I have a thing about ambient noise and modern life. I’m not a hippie-type but I do wonder if it’s possible to achieve inner peace without silence yet we’re surrounded by noise all the time. Right now, I can hear the hiss of pipes, the hum of the boiler, the gurgling dishwasher, the drone of an occasional car and the kids playing in the garden.
Okay, the kids were my choice but the rest of it comes from modern living and wanting all the conveniences of hot water, heating and transport, not to mention release from the drudgery of washing up.
I bought a house a few years ago and although I knew it was close to a motorway – very convenient for getting to work – I didn’t realise I’d be able to hear it from my garden on my days off. It was a faint but persistent drone and I steeled myself against getting het up about it – preferable to moving.
When I next moved, it was to the coast, two roads back from the beach road and at least a mile north of a four-lane A-road but when the prevailing winds blew in from the south-west, so did the noise of the cars.
Now, I live in a major town with the buses and the lorries, the shouty teenagers and rolling drunks, and the silencer-less motorbike that seems to circle the ring road endlessly. I prefer these differing sounds to a motorway drone, there’s a lyricism to it I enjoy, but where can I go for silence?

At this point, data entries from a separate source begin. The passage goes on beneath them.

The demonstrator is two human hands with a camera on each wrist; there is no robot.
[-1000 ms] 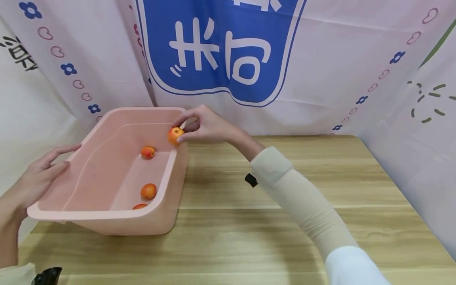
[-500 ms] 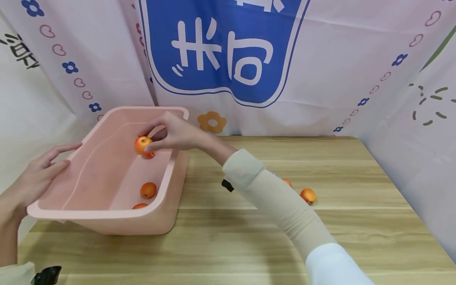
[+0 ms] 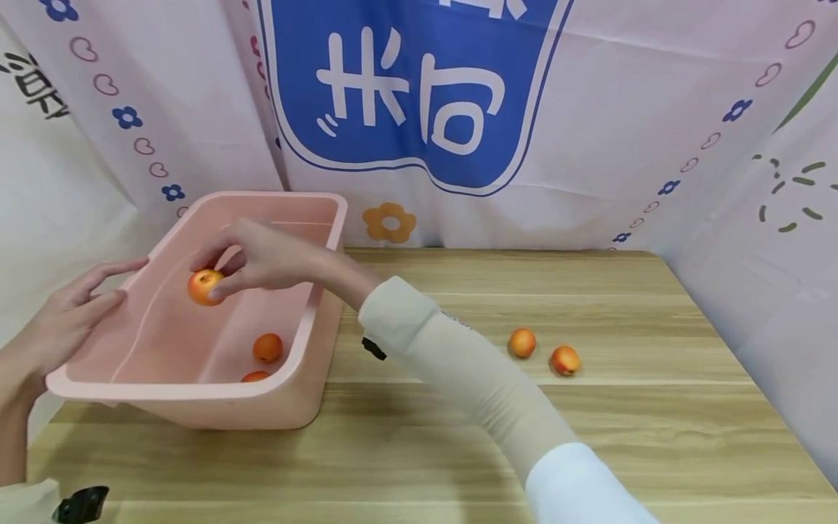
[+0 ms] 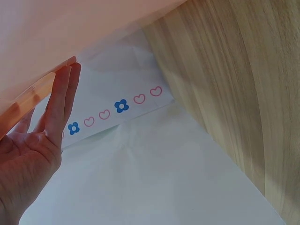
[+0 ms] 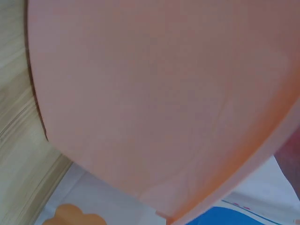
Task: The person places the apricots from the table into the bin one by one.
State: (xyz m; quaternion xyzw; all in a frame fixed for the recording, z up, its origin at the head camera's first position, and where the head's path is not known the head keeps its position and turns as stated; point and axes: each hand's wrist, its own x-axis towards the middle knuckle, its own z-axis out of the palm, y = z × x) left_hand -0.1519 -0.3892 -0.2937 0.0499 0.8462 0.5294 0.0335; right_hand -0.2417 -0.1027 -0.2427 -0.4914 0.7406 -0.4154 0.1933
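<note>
My right hand (image 3: 262,256) pinches a small round orange-red fruit (image 3: 204,287) with a dimple on top. It holds the fruit over the inside of a pink plastic bin (image 3: 330,291), apart from the bin's floor. An orange fruit (image 3: 268,348) lies in the bin, and another fruit (image 3: 255,376) shows partly behind the near rim. At the left rim, my left hand (image 3: 62,331) holds the bin; in the left wrist view its fingers (image 4: 58,96) reach up along the underside of the rim. The right wrist view shows the bin's wall (image 5: 140,93) with no fingers visible.
On the wooden table (image 3: 458,422), right of the bin, lie two more fruits, one orange-yellow fruit (image 3: 522,343) and one redder fruit (image 3: 566,360). A printed cloth (image 3: 609,131) hangs behind the table, with pale cloth along both sides.
My right hand has moved left from the bin's right rim, carrying the fruit deeper over the bin. Its arm now uncovers two fruits on the table and hides the bin's far fruit.
</note>
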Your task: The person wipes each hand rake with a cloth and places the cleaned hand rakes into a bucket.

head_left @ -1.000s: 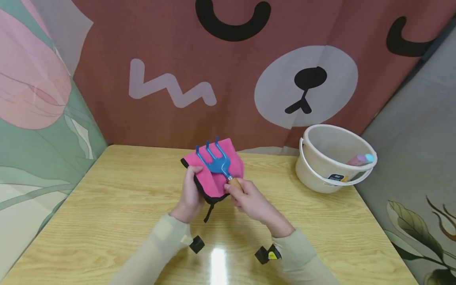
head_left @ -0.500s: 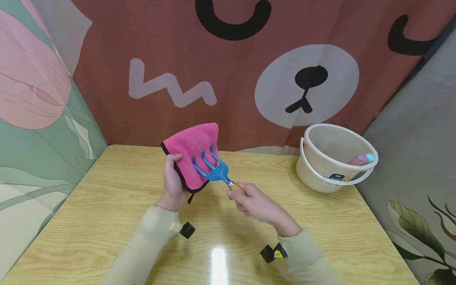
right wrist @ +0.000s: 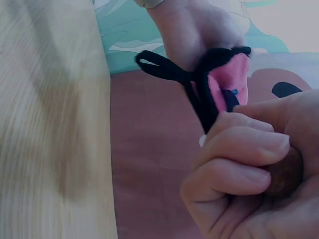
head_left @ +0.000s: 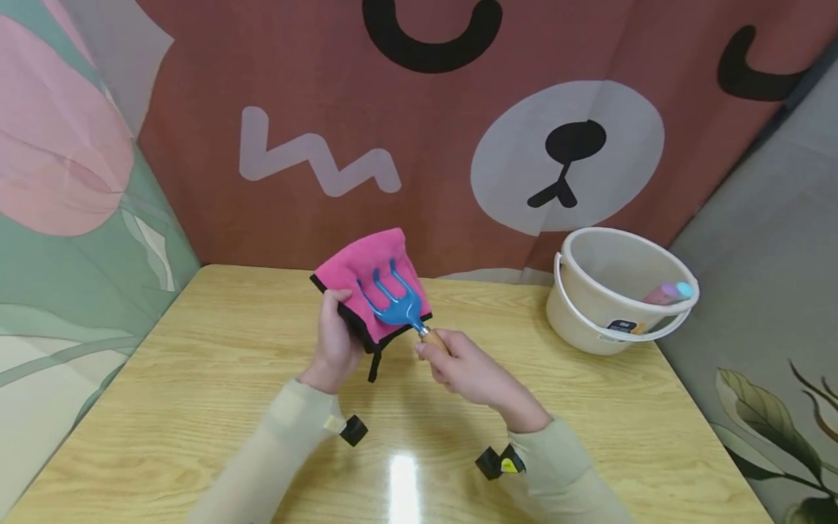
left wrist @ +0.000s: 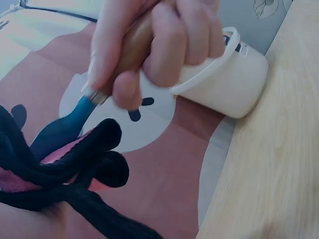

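In the head view my left hand (head_left: 337,338) grips a pink cloth (head_left: 369,258) with black edging and a black hanging loop, its thumb over the front. My right hand (head_left: 474,367) holds a small garden hand fork (head_left: 402,309) by its wooden handle (head_left: 433,340). The fork's blue tines lie over the face of the cloth, above the table. From the left wrist, curled right fingers (left wrist: 167,45) wrap the handle, and the blue neck runs down behind the cloth's dark edge. The right wrist view shows the handle's butt (right wrist: 286,174) inside the fist; most of the fork is hidden there.
A cream bucket (head_left: 579,324) with a white handle stands at the table's back right. Pink and light-blue rounded ends (head_left: 668,292) show inside it. The wooden table (head_left: 216,378) meets a brown printed curtain (head_left: 314,225) at the back.
The cloth and left hand moved left and up off the fork, then came back right, so the tines lie over the cloth's middle. The right hand shifted only slightly and kept its grip.
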The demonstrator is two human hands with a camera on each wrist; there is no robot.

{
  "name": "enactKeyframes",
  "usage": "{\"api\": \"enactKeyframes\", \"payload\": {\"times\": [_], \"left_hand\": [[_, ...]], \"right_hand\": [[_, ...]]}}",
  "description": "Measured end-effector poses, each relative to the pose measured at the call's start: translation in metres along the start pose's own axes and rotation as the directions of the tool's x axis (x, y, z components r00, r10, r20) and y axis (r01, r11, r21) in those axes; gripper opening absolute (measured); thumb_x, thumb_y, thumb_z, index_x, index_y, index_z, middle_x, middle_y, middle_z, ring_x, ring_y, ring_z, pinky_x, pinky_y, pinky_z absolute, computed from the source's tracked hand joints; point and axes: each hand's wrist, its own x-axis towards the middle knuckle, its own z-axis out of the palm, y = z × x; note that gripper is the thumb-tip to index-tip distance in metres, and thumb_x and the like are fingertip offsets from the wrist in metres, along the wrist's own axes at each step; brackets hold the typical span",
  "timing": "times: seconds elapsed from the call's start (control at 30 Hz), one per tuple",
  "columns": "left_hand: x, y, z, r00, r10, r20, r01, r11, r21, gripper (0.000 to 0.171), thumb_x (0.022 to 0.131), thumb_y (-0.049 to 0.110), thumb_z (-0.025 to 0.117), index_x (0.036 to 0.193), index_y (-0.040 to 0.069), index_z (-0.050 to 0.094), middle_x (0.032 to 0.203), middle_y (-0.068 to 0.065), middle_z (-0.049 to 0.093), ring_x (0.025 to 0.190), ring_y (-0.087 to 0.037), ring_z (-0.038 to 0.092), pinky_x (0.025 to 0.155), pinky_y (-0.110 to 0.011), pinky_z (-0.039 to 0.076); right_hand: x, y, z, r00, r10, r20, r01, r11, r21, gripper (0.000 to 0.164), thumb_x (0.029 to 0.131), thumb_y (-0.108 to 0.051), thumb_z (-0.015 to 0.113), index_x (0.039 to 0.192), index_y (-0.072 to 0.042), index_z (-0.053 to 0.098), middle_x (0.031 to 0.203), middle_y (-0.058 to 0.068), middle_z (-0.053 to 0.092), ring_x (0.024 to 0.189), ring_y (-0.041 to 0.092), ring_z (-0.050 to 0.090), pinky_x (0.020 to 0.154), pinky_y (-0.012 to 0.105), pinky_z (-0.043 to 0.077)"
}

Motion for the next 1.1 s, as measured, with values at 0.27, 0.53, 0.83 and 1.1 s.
{"api": "enactKeyframes", "payload": {"times": [0.27,0.53,0.83,1.1], "left_hand": [[-0.01,-0.009,0.009,0.996,-0.077,0.039,0.078,0.997,-0.024,0.03,0.096,0.018,0.03,0.073,0.013,0.048,0.063,0.005,0.049,0.056,-0.009,0.047,0.058,-0.025,0.04],[-0.016,-0.014,0.014,0.988,-0.142,0.054,0.139,0.989,0.056,0.015,0.094,0.019,0.033,0.101,0.009,0.042,0.089,0.001,0.05,0.082,-0.011,0.051,0.079,-0.026,0.043],[-0.021,-0.021,0.013,0.975,-0.153,0.16,0.097,0.945,0.313,0.023,0.096,0.022,0.031,0.091,0.007,0.047,0.093,-0.004,0.052,0.094,-0.015,0.05,0.099,-0.032,0.033],[-0.019,-0.02,0.013,0.981,-0.147,0.124,0.121,0.973,0.199,0.02,0.096,0.024,0.031,0.099,0.008,0.042,0.093,-0.003,0.051,0.085,-0.015,0.051,0.088,-0.031,0.04]], "right_hand": [[0.002,0.004,0.005,0.998,-0.016,-0.066,0.016,1.0,0.0,0.031,0.11,-0.026,0.045,0.087,-0.005,0.046,0.056,-0.002,0.035,0.045,0.013,0.029,0.043,0.024,0.024],[0.005,0.007,0.005,0.994,-0.044,-0.096,0.044,0.999,-0.005,0.034,0.11,-0.028,0.046,0.084,-0.006,0.043,0.055,-0.002,0.036,0.044,0.012,0.029,0.043,0.024,0.024],[0.005,0.002,0.002,0.991,-0.001,-0.132,0.007,0.999,0.044,0.033,0.11,-0.028,0.045,0.089,-0.003,0.047,0.056,-0.002,0.033,0.045,0.013,0.028,0.044,0.025,0.025],[0.006,0.005,0.002,0.993,-0.021,-0.117,0.027,0.998,0.051,0.035,0.11,-0.029,0.046,0.086,-0.004,0.045,0.056,-0.002,0.033,0.045,0.013,0.028,0.044,0.024,0.025]]}}
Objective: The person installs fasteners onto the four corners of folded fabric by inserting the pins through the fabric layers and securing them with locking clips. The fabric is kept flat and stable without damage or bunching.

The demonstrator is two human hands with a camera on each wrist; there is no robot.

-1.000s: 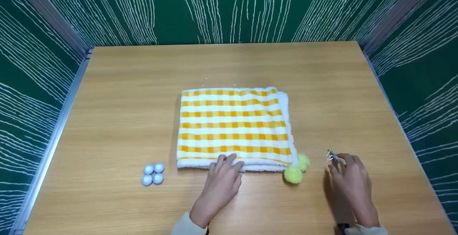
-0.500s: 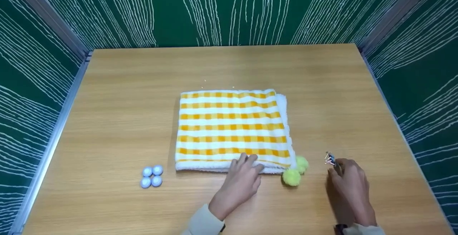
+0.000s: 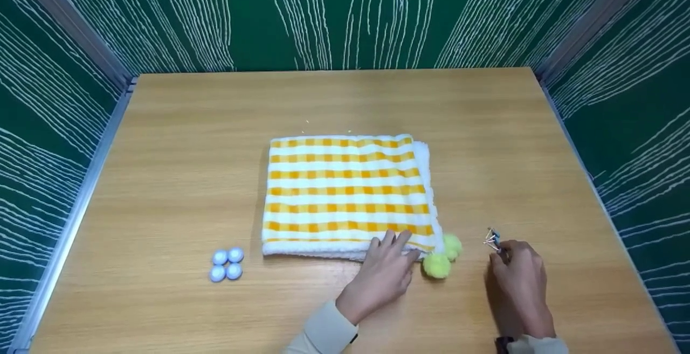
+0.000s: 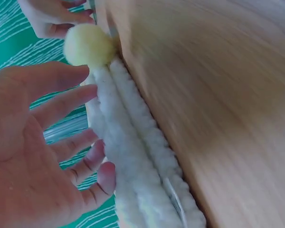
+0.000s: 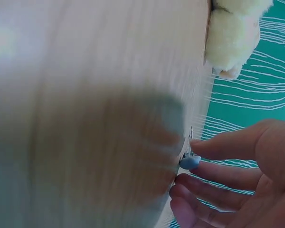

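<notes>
A folded white fleecy blanket (image 3: pixel 345 192) with yellow checked stripes lies on the table, two yellow-green pompoms (image 3: pixel 436 265) at its front right corner. My left hand (image 3: pixel 384 276) rests its fingertips on the blanket's front edge near that corner. In the left wrist view its fingers (image 4: pixel 69 102) are spread and slightly bent beside the fleecy layers. My right hand (image 3: pixel 520 273), right of the pompoms, pinches small blue-headed metal pins (image 3: pixel 491 238) between thumb and fingers. One pale blue rounded head (image 5: pixel 190 162) with a thin metal shaft shows in the right wrist view; the number held is unclear.
Several round pale blue pieces (image 3: pixel 226 264) sit grouped on the table left of the blanket. Tiny light specks lie behind the blanket. Green walls (image 3: pixel 377 17) with white lines border the wooden table (image 3: pixel 161 181) at the back and both sides.
My left hand has slid right along the blanket's front edge towards the pompoms. My right hand has shifted slightly left with the pins. The blanket stays in place.
</notes>
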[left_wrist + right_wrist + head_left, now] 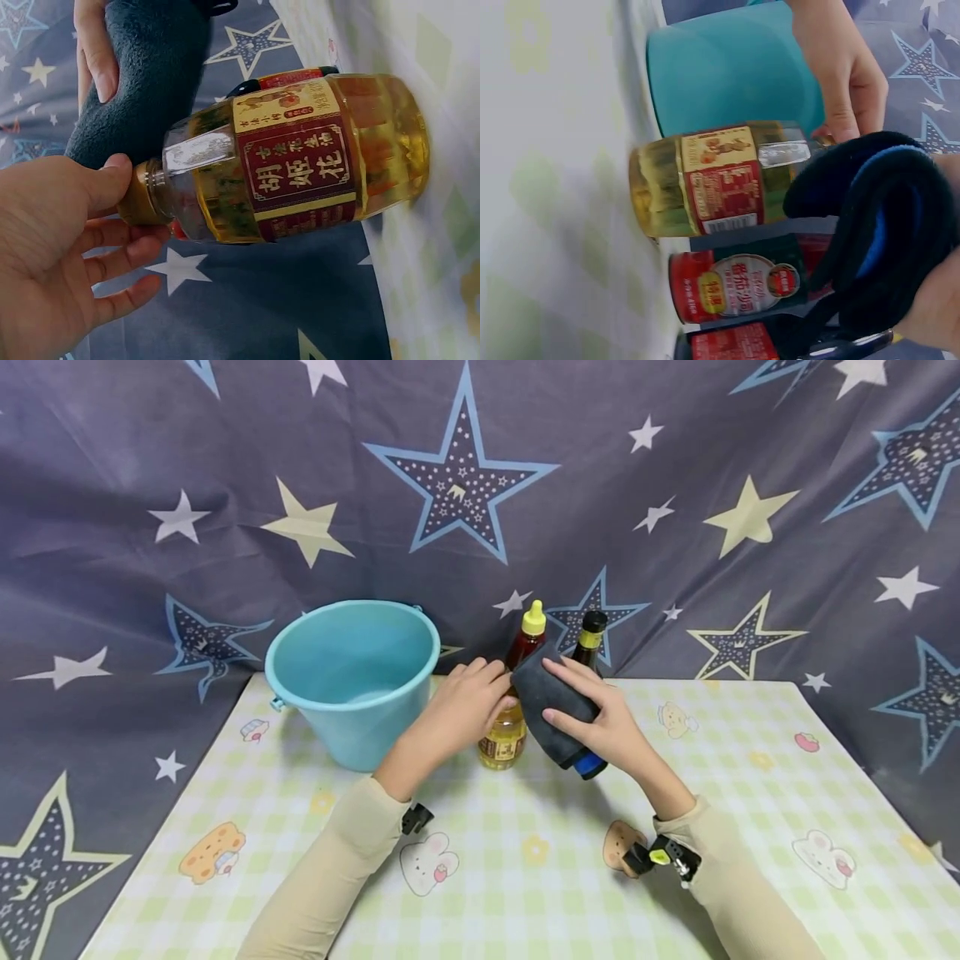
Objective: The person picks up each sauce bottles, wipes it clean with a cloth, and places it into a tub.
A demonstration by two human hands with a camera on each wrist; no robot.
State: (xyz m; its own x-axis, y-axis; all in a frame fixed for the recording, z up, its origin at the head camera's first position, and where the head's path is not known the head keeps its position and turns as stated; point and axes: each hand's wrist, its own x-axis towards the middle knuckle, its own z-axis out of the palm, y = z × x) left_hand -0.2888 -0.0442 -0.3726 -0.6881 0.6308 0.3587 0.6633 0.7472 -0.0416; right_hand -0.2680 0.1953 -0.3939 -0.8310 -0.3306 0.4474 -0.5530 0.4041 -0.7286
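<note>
The step in hand appears to be wiping down the peanut oil bottle (502, 748), upright near the middle of the back edge of the counter (525, 910); the next stroke calls for a steady cap and the dark cloth (551, 702) laid flat along the bottle's side. The left hand (467, 706) has a narrow grip, thumb and forefinger pinching the cap, other fingers loose. The right hand (600, 718) holds the folded cloth in a curled grip beside the bottle's neck; whether cloth and bottle touch is unclear. A bucket (356, 731) stands toward the back left corner.
</note>
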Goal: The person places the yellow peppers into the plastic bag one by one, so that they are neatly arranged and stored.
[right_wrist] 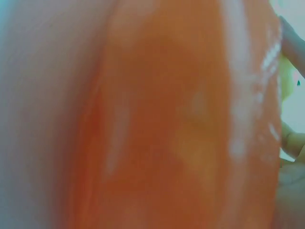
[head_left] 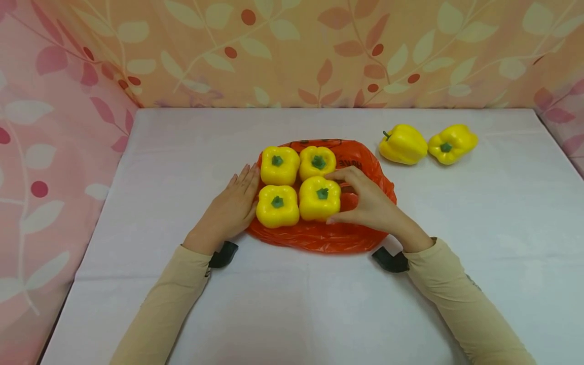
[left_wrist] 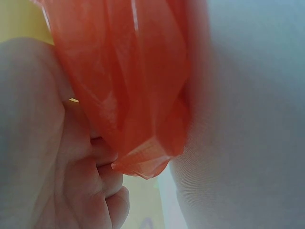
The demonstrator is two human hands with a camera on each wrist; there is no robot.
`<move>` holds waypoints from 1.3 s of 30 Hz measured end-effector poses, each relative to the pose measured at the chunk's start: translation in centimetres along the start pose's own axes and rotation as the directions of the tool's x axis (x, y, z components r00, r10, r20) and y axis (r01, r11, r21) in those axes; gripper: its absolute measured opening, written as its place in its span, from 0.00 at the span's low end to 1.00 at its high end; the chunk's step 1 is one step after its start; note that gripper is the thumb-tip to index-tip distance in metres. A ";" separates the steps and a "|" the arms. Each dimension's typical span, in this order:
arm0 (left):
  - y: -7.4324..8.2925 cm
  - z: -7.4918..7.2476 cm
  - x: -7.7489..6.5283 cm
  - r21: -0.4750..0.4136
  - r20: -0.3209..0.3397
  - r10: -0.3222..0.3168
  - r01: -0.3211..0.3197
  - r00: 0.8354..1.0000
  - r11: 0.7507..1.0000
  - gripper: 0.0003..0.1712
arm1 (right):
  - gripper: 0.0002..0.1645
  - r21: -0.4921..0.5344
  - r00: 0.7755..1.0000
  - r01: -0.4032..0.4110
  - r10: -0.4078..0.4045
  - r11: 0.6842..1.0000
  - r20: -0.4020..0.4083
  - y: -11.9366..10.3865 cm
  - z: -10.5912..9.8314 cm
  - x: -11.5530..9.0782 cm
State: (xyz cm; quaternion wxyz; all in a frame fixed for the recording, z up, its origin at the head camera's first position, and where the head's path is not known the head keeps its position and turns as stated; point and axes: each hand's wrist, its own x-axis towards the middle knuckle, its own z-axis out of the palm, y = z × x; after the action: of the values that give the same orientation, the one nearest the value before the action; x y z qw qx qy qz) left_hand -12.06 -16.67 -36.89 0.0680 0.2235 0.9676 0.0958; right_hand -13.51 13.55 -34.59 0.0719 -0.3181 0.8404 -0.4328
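Observation:
Several yellow bell peppers with green stems stand upright in a two-by-two block on a red plastic bag (head_left: 315, 238). My right hand (head_left: 369, 200) grips the front right bell pepper (head_left: 319, 203), fingers behind it and thumb in front. With fingers extended, my left hand (head_left: 230, 205) rests against the left side of the block, beside the back left bell pepper (head_left: 279, 172) and the front left bell pepper (head_left: 277, 215). Behind the gripped one sits the back right bell pepper (head_left: 318, 159). In the left wrist view, red plastic (left_wrist: 128, 95) hangs over part of that hand's fingers. Blurred plastic (right_wrist: 167, 119) fills most of the right wrist view.
Two more yellow bell peppers lie at the back right: one on its side (head_left: 403, 144), another tilted with its stem forward (head_left: 452, 144). All of it is on a white-covered table (head_left: 292, 304), with floral curtains (head_left: 292, 56) behind and at the sides.

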 end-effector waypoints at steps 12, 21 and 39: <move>0.0 0.0 0.1 0.007 0.007 -0.002 0.002 1.000 1.000 0.39 | 0.46 0.021 0.999 -0.004 0.004 1.000 0.039 0.1 -0.5 -0.1; 0.0 0.1 0.1 0.004 0.009 -0.005 0.005 1.000 1.000 0.39 | 0.44 0.035 0.999 -0.003 0.002 0.999 0.034 0.3 -0.3 -0.1; -0.1 0.1 0.0 -0.004 0.000 -0.006 0.006 1.000 1.000 0.40 | 0.44 0.062 0.999 -0.016 0.014 0.998 0.032 0.4 -0.2 -0.1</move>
State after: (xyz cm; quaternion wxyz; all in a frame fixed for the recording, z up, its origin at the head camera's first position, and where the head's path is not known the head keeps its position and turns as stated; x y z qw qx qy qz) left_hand -12.11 -16.69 -37.02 0.0687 0.2205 0.9681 0.0976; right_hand -13.69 13.94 -34.75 0.0983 -0.3164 0.8276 -0.4531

The parks and the woods are all near roads, as is the path along the river sandwiched between another A road and a railway line.
The beaches are so popular, even in winter, there’s no escaping the dogwalkers, cyclists, joggers, mums with pre-schoolers and the occasional nutter.
Even on holiday, now we go in school holidays, there are the ever-present hordes
of other families.
So last time, we booked the most remote secluded place we could find. A real retreat, an escape from it all. Three miles from the nearest village, fifteen miles from anything approaching a town; a lighthouse cottage in a row of six being refurbished, the only one to be finished so no other guests around, sitting on a headland surrounded by sea. A stunning location to escape the fatigues of modern life.
Only, what’s that I could hear? The waves crashing on the rocks below? The screech of gulls?
No, it was a definite hum coming from outside.
In the garden, I followed the source of the noise – the working lighthouse just outside the boundary was making a low vibrating whirr.
Obviously, I don’t want them to turn out the light but, please, for once, could we just keep the noise down?